High-throughput sequencing provides a fast and cost effective mean to recover genomes of organisms from all domains of life. However, adequate curation of the assembly results against potential contamination of non-target organisms requires advanced bioinformatics approaches and practices. Here, we re-analyzed the sequencing data generated for the tardigrade Hypsibius dujardini using approaches routinely employed by microbial ecologists who reconstruct bacterial and archaeal genomes from metagenomic data. We created a holistic display of the eukaryotic genome assembly using DNA data originating from two groups and eleven sequencing libraries. By using bacterial single-copy genes, k-mer frequencies, and coverage values of scaffolds we could identify and characterize multiple near-complete bacterial genomes, and curate a 182 Mbp draft genome for H. dujardini supported by RNA-Seq data.
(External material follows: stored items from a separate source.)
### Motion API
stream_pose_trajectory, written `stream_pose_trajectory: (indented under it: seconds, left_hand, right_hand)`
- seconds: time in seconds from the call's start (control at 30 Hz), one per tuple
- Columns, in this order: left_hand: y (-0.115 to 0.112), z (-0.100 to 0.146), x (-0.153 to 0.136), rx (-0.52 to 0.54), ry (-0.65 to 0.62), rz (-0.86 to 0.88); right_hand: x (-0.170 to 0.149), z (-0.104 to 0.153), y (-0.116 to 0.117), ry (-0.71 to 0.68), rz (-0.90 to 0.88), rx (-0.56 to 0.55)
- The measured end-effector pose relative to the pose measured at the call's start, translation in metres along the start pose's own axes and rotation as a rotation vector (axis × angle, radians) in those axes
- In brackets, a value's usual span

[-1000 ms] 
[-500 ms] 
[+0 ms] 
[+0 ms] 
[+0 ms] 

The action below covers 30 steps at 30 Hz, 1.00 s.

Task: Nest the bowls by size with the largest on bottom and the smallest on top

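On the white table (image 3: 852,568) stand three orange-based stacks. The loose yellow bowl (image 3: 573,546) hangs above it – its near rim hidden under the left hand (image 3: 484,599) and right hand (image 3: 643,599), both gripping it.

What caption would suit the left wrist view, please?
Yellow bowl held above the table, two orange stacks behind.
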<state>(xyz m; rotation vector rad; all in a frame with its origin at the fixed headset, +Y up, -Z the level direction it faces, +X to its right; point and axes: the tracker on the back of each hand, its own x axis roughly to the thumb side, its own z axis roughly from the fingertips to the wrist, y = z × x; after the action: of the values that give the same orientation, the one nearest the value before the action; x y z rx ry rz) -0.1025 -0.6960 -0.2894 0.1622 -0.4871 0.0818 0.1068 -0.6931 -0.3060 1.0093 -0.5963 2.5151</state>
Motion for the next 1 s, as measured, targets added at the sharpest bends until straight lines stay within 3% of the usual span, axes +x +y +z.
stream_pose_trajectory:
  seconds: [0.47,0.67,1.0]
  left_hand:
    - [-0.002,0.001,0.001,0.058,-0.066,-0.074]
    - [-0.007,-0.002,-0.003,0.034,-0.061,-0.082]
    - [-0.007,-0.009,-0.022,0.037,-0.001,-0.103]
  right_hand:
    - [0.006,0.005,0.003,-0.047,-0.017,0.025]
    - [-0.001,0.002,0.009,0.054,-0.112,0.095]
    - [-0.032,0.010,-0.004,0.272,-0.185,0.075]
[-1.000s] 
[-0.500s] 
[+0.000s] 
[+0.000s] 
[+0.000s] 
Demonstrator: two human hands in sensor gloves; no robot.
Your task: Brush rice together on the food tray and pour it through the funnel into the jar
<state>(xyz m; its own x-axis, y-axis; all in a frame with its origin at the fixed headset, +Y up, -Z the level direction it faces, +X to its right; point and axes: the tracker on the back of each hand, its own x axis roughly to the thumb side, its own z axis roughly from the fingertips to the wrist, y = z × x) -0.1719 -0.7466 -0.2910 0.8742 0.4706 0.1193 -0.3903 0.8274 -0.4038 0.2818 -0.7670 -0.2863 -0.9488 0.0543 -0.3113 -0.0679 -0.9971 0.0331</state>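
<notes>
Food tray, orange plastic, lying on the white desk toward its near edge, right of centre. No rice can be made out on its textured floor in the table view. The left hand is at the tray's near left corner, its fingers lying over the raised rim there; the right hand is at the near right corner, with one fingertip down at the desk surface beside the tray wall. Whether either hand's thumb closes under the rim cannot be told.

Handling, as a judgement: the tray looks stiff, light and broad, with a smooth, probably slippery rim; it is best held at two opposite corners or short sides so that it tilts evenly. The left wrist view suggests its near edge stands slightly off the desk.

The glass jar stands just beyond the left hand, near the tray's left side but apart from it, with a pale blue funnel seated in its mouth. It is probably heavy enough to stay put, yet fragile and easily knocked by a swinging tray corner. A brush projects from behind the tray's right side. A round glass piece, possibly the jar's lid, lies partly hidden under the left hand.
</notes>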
Our results indicate that most contaminant scaffolds were assembled from Moleculo long-read libraries, and most of these contaminants have differed between library preparations. Our re-analysis shows that visualization and curation of eukaryotic genome assemblies can benefit from tools designed to address the needs of today’s microbiologists, who are constantly challenged by the difficulties associated with the identification of distinct microbial genomes in complex environmental metagenomes.

Author Comment

This study is currently under peer-review, and we wished to make our pre-print available to the community the way it was sent to reviewers. On the other hand, if we were not committed to provide a pre-print that is identical to the version under peer-review, we would have revised it to better clarify one important point: We are not suggesting that the tardigrade genome from our curation of the Boothby et al. assembly represents a better genome than the genome curated by Koutsovoulos et al. The most likely explanation for the 47 Mbp size difference between the two genomes is the better resolved repeat regions due to the inclusion of Moleculo reads in Boothby et al.'s analysis. As two research parasites, we have the utmost respect to all of the research groups who raised funds, performed experiments, generated data, and made them publicly available.